The blank-check acquisition companies Launch One Acquisition and SIM Acquisition went public this week, a signal that the healthcare SPAC trend might not be totally dead.
On Friday, Launch One began trading on the Nasdaq $LPAAU in a $200 million IPO, which will help it bankroll a combination with a healthcare or life sciences company. The special purpose acquisition company’s chair, Ryan Gilbert, has been involved with multiple other SPACs, bringing CERo Therapeutics, eFFECTOR Therapeutics and Psyence Biomedical onto the public markets. Last month, eFFECTOR said it would wind down operations a few months after its cancer drug failed a Phase 2 trial.
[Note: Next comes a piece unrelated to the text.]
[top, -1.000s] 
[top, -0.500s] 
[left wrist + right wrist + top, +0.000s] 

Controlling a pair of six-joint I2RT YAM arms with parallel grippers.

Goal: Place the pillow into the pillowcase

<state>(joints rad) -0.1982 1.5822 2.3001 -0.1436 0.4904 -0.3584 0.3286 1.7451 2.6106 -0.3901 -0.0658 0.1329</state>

Earlier in the week, SIM Acquisition landed on the Nasdaq $SIMAU in a $230 million IPO to start a hunting expedition for a healthcare company to buy. It’s led by Erich Spangenberg, who was recently founder and CEO of IPwe, an IP financial technology company that is in the process of Chapter 7 bankruptcy. He’s also a former partner of the Coalition For Affordable Drugs.
Another healthcare SPAC is in the IPO queue. Voyager Acquisition filed last month for a $261 million listing. Meanwhile, Bihua Chen’s Helix Acquisition Corp. II is seeking a biotech to take public after her prior success with MoonLake Immunotherapeutics. The company closed its $184 million IPO the day before Valentine’s Day.
In their first-half report earlier this week, Oppenheimer bankers wrote that SPACs are the “least attractive path to public listing.” Biopharma SPACs peaked at 21 in 2021, but fell to 15 the following year and were down to nine in 2023, according to the report.
The “market has cratered due to the underperformance of pandemic-era de-SPACs,” the Oppenheimer bankers said in their report, referring to companies that have merged via a SPAC.